Dallah Healthcare's P/E ratio would be typical for a company that's expected to deliver solid growth, and importantly, perform better than the market.

If we review the last year of earnings growth, the company posted a terrific increase of 16%. The latest three year period has also seen an excellent 49% overall rise in EPS, aided by its short-term performance. So we can start by confirming that the company has done a great job of growing earnings over that time.

Looking ahead now, EPS is anticipated to climb by 12% each year during the coming three years according to the eight analysts following the company. Meanwhile, the rest of the market is forecast to expand by 11% each year, which is not materially different.

In light of this, it's curious that Dallah Healthcare's P/E sits above the majority of other companies. Apparently many investors in the company are more bullish than analysts indicate and aren't willing to let go of their stock right now. These shareholders may be setting themselves up for disappointment if the P/E falls to levels more in line with the growth outlook.

The Final Word

Generally, our preference is to limit the use of the price-to-earnings ratio to establishing what the market thinks about the overall health of a company.

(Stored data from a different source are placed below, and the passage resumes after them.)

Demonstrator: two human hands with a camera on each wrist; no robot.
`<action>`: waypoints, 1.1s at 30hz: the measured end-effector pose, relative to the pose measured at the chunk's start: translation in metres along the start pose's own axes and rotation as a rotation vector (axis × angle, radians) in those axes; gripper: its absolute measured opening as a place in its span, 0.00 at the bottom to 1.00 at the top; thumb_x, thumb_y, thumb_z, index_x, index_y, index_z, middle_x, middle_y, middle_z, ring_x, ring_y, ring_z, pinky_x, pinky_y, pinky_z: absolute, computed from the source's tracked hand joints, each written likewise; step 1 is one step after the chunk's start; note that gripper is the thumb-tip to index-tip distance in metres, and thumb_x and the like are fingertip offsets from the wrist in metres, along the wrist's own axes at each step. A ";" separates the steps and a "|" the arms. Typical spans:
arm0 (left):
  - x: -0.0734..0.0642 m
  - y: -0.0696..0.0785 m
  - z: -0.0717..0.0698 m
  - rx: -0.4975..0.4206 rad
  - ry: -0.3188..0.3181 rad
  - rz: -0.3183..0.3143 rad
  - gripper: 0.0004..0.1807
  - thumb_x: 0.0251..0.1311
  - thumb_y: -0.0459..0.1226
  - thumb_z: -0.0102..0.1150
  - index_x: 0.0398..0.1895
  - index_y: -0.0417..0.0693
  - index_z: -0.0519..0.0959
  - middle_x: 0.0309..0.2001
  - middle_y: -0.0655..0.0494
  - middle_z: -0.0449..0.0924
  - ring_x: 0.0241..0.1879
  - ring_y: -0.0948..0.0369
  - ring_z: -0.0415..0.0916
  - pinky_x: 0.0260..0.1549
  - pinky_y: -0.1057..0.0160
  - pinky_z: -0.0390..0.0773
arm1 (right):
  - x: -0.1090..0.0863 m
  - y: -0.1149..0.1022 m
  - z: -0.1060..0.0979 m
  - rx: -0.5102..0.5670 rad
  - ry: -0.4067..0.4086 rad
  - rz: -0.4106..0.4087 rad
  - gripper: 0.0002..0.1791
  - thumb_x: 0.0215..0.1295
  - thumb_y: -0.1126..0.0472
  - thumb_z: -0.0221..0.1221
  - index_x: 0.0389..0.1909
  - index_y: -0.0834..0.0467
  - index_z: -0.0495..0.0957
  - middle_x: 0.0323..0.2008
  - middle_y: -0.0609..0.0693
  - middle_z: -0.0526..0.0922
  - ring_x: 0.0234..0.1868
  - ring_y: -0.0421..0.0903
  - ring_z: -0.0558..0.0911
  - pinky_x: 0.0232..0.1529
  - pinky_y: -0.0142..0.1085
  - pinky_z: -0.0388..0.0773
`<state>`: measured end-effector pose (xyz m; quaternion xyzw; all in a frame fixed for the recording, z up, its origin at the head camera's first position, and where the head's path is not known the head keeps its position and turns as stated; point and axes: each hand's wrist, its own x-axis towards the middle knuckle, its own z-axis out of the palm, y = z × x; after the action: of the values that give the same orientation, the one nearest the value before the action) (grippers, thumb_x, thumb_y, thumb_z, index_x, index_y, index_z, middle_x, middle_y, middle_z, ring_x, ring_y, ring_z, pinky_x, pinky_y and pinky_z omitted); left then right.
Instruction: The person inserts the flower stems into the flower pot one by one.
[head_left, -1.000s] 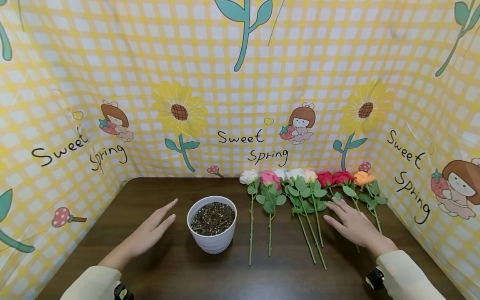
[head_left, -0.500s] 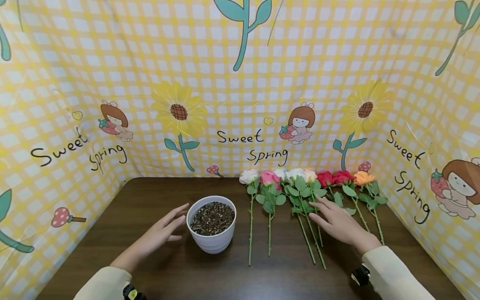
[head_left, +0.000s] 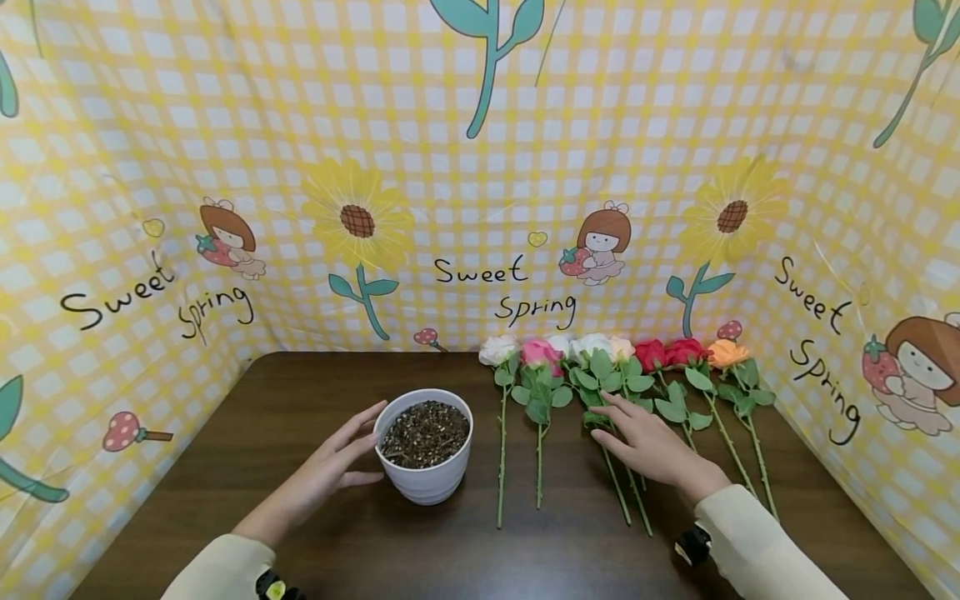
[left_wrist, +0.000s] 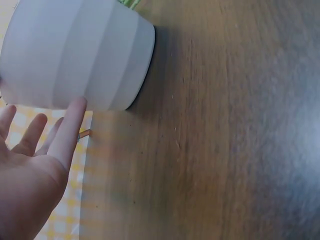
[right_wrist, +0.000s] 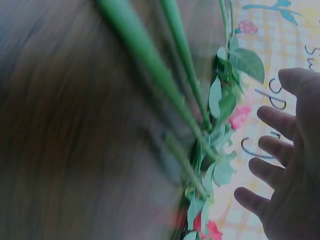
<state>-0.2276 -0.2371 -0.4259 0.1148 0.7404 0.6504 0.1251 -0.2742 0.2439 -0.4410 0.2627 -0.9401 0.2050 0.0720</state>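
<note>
A white flowerpot (head_left: 426, 479) with ridged sides stands upright on the table, filled with dark soil (head_left: 425, 435). Beside its left wall is my left hand (head_left: 330, 467), fingers extended and spread. In the left wrist view the thumb overlaps the pot's wall (left_wrist: 95, 55); whether it touches I cannot tell. Over the stems of the middle artificial roses, my right hand (head_left: 648, 442) hovers palm down with straight, spread fingers and nothing in it. It covers part of those stems. The right wrist view shows green stems (right_wrist: 150, 70) below and apart from the fingers.
Several roses lie side by side along the table's back right: white (head_left: 498, 352), pink (head_left: 542, 357), red (head_left: 686, 352) and orange (head_left: 727, 354), stems pointing forward. A yellow checked cloth (head_left: 480, 192) walls the dark wooden table (head_left: 300, 383) at the back and sides.
My left hand has moved right, up to the pot's side. The right hand has moved left, from above the red roses to the middle stems. Pot and roses stay put.
</note>
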 end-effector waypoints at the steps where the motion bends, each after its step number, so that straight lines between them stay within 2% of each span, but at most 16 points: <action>1: 0.001 0.000 0.001 -0.003 0.002 0.005 0.31 0.78 0.45 0.44 0.80 0.56 0.51 0.72 0.36 0.51 0.69 0.39 0.56 0.54 0.45 0.79 | 0.002 -0.002 0.001 0.003 -0.003 -0.003 0.28 0.76 0.45 0.54 0.68 0.57 0.73 0.73 0.61 0.61 0.70 0.64 0.64 0.64 0.67 0.62; 7: 0.002 0.000 0.001 -0.022 -0.004 0.043 0.31 0.78 0.43 0.45 0.80 0.54 0.51 0.71 0.36 0.52 0.68 0.41 0.59 0.55 0.45 0.78 | 0.014 -0.014 0.008 0.016 -0.008 -0.058 0.26 0.75 0.49 0.57 0.68 0.56 0.72 0.73 0.59 0.63 0.70 0.62 0.66 0.64 0.63 0.66; 18: 0.001 0.000 0.005 -0.044 0.004 0.026 0.31 0.78 0.42 0.44 0.80 0.53 0.52 0.71 0.36 0.52 0.68 0.41 0.56 0.56 0.45 0.78 | 0.032 -0.043 0.023 0.139 -0.047 -0.097 0.26 0.75 0.54 0.58 0.68 0.62 0.71 0.70 0.61 0.67 0.69 0.60 0.66 0.65 0.60 0.67; 21: 0.001 0.001 0.006 -0.042 0.001 0.025 0.31 0.79 0.42 0.44 0.80 0.52 0.52 0.72 0.35 0.52 0.69 0.41 0.56 0.56 0.44 0.78 | 0.039 -0.052 0.028 0.172 -0.044 -0.090 0.25 0.74 0.55 0.58 0.66 0.63 0.72 0.64 0.59 0.72 0.64 0.57 0.72 0.61 0.56 0.72; 25: 0.001 0.001 0.005 -0.041 0.005 0.025 0.31 0.79 0.43 0.44 0.80 0.53 0.51 0.72 0.36 0.52 0.69 0.41 0.56 0.56 0.44 0.78 | 0.050 -0.063 0.034 0.232 -0.031 -0.067 0.22 0.73 0.57 0.60 0.63 0.64 0.75 0.55 0.58 0.77 0.50 0.52 0.80 0.49 0.48 0.80; 29: 0.001 0.001 0.005 -0.038 0.007 0.027 0.31 0.79 0.43 0.44 0.80 0.52 0.51 0.72 0.36 0.52 0.69 0.41 0.55 0.56 0.45 0.78 | 0.060 -0.072 0.042 0.305 -0.038 -0.033 0.22 0.71 0.57 0.62 0.61 0.64 0.76 0.50 0.58 0.82 0.44 0.50 0.83 0.42 0.44 0.83; 33: 0.001 0.000 0.004 -0.041 0.007 0.033 0.31 0.78 0.42 0.44 0.80 0.52 0.51 0.72 0.35 0.52 0.69 0.41 0.55 0.56 0.45 0.78 | 0.067 -0.078 0.051 0.363 -0.074 0.033 0.24 0.69 0.56 0.64 0.60 0.65 0.76 0.41 0.53 0.86 0.36 0.46 0.84 0.36 0.39 0.83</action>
<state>-0.2268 -0.2330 -0.4268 0.1220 0.7253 0.6678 0.1143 -0.2913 0.1304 -0.4434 0.2635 -0.8937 0.3627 -0.0146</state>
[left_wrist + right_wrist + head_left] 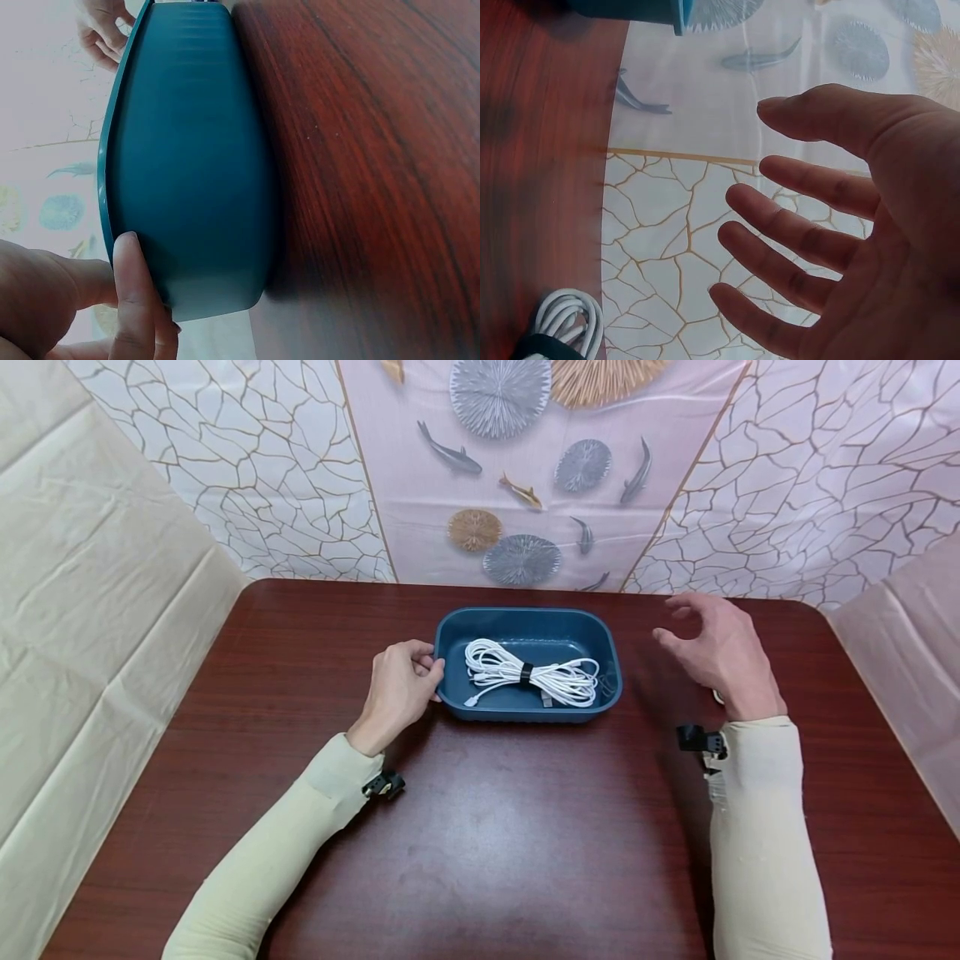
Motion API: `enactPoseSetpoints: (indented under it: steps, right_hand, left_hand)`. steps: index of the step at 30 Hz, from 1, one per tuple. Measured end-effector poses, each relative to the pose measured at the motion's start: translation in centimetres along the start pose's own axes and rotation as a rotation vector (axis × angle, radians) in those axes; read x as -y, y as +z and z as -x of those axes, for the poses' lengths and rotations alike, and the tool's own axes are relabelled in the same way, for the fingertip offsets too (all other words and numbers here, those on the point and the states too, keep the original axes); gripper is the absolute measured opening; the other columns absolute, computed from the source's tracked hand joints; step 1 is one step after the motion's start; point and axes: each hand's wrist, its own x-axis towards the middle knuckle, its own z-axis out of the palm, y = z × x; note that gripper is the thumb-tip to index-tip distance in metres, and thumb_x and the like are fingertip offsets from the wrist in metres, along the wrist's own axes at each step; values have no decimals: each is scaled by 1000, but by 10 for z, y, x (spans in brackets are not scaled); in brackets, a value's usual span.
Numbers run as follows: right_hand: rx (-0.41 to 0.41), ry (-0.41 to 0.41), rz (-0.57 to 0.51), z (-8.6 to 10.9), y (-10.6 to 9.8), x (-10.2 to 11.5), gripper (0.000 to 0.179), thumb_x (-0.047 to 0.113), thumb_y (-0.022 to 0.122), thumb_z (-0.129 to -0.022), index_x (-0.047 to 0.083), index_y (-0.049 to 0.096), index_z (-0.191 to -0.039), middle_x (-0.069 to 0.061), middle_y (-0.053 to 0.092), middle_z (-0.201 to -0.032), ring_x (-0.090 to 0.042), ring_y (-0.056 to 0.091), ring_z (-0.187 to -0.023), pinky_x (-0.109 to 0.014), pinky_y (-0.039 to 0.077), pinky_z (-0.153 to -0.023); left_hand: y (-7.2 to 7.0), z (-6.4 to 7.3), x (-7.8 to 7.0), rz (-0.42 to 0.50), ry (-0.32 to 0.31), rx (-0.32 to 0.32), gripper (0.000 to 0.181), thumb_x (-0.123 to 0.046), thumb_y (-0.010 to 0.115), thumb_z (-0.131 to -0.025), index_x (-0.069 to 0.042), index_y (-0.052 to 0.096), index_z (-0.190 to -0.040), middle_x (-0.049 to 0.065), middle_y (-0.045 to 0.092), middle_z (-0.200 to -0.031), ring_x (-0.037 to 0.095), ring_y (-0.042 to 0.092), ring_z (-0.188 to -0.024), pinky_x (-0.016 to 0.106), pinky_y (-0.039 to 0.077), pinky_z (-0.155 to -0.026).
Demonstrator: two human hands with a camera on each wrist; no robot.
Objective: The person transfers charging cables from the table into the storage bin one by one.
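A dark blue plastic bin (528, 715) stands on the table, its opening facing up. Inside lies a white charging cable (558, 681), coiled and bound at the middle by a black strap, with a plug at its lower left. My left hand (401, 685) grips the bin's left end, its thumb and fingers at the rim; the left wrist view shows fingers (131, 277) against the outer wall. To the right, my right hand (720, 647) hovers over the table with nothing in it, fingers spread and loosely curved. Another white strapped cable (570, 319) lies below it, mostly hidden in the head view.
The dark red wooden table (517, 843) ends at the back against a patterned cloth (525, 485) with fish and round shapes. Pale cloth (90, 610) hangs along the left side, and more along the right.
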Motion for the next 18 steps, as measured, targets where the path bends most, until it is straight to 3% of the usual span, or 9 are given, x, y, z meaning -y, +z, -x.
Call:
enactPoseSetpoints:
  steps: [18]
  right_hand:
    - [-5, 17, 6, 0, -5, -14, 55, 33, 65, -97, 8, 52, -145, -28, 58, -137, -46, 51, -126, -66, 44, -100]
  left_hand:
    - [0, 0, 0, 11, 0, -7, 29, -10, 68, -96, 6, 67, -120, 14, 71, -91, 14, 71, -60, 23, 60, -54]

Our examination of Dallah Healthcare's analyst forecasts revealed that its market-matching earnings outlook isn't impacting its high P/E as much as we would have predicted. Right now we are uncomfortable with the relatively high share price as the predicted future earnings aren't likely to support such positive sentiment for long. This places shareholders' investments at risk and potential investors in danger of paying an unnecessary premium.

We don't want to rain on the parade too much, but we did also find 1 warning sign for Dallah Healthcare that you need to be mindful of.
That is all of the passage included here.